**Exercise goal:**
Across the listing below, how many lines contain "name"? Answer with the number and nothing else.
....
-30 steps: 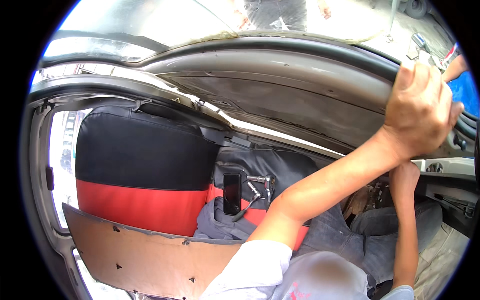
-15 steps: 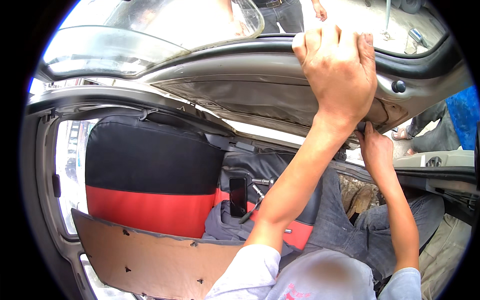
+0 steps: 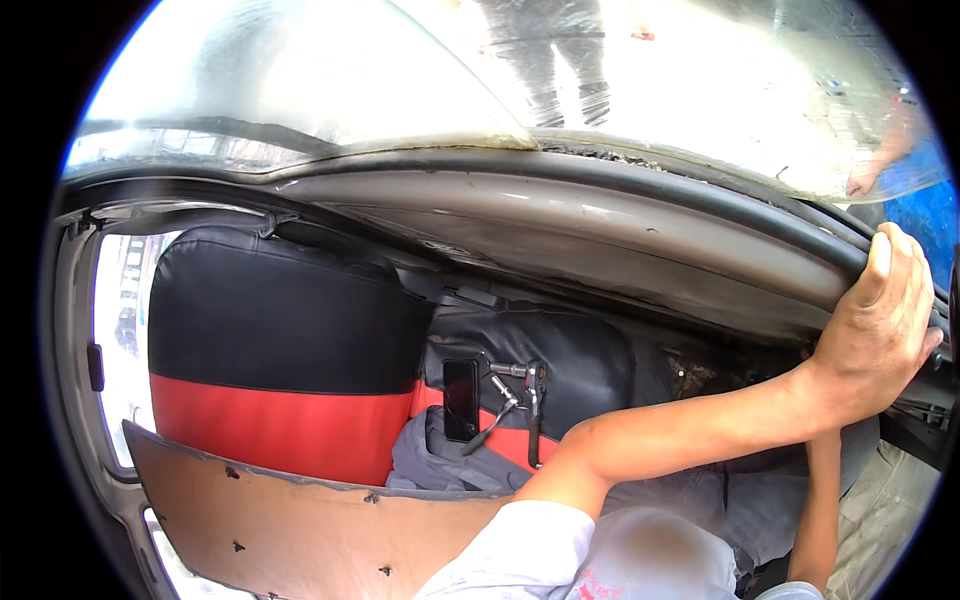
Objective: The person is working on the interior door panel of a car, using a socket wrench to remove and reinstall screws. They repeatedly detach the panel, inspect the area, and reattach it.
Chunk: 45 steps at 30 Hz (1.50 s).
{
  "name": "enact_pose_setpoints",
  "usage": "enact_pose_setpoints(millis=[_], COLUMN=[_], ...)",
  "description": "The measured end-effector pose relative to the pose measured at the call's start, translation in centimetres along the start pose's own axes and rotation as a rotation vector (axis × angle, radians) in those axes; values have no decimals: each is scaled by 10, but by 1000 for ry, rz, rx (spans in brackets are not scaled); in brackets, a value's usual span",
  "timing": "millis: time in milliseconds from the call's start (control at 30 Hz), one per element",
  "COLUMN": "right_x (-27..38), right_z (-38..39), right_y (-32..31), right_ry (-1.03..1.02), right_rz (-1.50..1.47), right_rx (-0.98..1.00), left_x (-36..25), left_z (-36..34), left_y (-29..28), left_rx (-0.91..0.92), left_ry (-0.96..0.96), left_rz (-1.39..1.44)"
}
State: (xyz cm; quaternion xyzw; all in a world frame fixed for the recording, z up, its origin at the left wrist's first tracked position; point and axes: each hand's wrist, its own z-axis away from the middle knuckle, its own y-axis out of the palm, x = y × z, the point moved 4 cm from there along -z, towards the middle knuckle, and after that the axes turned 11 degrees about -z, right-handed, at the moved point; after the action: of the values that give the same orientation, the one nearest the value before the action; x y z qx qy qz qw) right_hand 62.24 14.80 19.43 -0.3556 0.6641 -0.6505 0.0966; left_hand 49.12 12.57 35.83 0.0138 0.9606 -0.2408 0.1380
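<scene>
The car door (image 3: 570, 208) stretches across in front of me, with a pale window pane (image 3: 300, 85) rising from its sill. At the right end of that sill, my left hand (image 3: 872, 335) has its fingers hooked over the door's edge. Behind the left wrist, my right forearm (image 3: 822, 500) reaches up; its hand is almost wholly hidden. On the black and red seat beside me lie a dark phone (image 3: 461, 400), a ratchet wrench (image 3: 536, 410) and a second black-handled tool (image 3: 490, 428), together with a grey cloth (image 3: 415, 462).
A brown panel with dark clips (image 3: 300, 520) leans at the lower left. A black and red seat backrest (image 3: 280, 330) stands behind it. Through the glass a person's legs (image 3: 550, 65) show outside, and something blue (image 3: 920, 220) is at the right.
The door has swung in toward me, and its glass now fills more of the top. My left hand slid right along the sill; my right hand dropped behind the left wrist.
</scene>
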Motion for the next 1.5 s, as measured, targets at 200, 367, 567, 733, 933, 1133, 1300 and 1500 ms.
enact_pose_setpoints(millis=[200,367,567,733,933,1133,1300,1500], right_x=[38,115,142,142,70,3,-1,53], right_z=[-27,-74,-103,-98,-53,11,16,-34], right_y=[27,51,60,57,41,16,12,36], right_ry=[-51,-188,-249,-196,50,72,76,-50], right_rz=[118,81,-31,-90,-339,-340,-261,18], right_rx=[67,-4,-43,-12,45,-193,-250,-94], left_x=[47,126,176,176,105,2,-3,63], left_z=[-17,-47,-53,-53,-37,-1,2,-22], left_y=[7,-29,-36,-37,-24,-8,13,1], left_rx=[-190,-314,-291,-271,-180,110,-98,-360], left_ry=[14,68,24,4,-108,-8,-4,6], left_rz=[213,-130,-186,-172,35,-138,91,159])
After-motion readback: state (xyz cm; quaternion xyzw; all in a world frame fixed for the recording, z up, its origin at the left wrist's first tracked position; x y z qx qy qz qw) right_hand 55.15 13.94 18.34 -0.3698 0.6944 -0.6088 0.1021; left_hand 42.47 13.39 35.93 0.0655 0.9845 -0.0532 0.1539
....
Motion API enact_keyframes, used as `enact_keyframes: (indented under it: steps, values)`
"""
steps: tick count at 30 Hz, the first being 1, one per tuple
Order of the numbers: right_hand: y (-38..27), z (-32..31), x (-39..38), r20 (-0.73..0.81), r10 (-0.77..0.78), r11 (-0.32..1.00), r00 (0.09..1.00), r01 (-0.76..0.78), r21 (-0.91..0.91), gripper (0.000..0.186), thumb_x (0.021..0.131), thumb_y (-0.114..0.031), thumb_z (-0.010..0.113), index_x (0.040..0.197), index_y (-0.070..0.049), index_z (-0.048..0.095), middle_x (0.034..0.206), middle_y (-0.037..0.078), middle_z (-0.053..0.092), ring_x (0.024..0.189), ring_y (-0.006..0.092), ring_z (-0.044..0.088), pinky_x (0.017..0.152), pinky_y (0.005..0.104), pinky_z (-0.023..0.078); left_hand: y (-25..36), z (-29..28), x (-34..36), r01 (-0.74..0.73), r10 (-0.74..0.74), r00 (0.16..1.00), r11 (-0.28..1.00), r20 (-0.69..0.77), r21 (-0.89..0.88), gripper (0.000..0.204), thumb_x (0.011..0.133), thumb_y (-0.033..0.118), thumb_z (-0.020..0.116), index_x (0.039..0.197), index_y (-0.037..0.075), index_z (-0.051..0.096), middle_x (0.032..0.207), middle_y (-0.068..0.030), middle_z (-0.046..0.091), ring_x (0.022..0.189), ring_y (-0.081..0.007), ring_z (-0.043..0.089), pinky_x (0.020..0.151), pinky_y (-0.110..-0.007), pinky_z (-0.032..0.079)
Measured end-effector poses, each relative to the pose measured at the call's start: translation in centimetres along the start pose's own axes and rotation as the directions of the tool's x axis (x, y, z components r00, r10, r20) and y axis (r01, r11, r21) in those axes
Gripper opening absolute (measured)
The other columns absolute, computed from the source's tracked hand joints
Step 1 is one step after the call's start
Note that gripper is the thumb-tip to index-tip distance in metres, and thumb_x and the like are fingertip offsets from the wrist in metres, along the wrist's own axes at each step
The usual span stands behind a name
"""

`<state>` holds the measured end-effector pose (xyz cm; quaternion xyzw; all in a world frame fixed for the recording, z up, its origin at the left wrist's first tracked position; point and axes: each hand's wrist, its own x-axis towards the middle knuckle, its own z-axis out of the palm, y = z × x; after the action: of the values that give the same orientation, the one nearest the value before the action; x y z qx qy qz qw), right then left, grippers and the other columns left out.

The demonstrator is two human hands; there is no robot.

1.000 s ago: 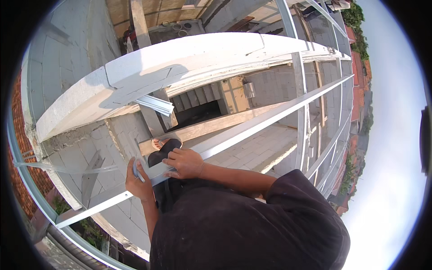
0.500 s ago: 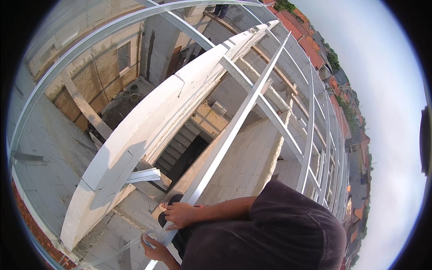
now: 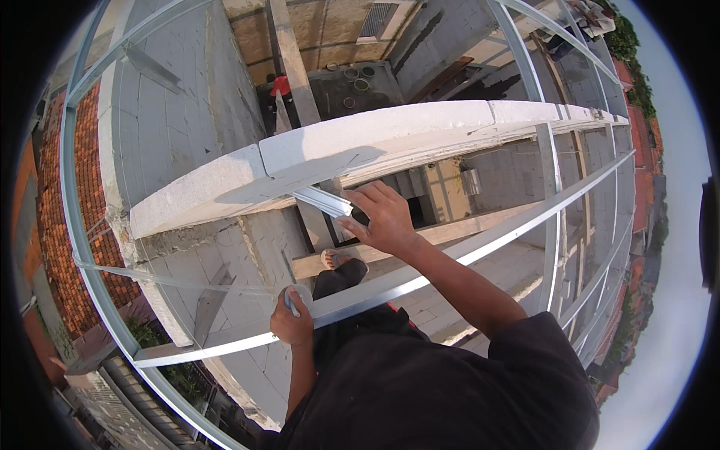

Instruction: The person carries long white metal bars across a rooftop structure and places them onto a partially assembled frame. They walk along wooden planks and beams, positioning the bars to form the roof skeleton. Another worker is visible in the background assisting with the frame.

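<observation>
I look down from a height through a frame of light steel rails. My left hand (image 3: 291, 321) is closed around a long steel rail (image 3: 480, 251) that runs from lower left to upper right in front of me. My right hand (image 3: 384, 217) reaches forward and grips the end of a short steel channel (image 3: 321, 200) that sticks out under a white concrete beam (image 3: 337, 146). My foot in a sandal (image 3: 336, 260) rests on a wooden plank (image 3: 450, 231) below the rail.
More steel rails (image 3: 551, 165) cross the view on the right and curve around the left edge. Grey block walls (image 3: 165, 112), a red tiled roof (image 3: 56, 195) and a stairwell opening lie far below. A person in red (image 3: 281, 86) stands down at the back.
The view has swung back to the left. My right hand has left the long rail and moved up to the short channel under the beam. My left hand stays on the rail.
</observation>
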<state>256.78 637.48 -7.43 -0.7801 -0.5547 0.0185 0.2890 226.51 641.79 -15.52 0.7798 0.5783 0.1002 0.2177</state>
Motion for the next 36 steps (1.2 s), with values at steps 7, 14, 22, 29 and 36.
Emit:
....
**Answer box:**
2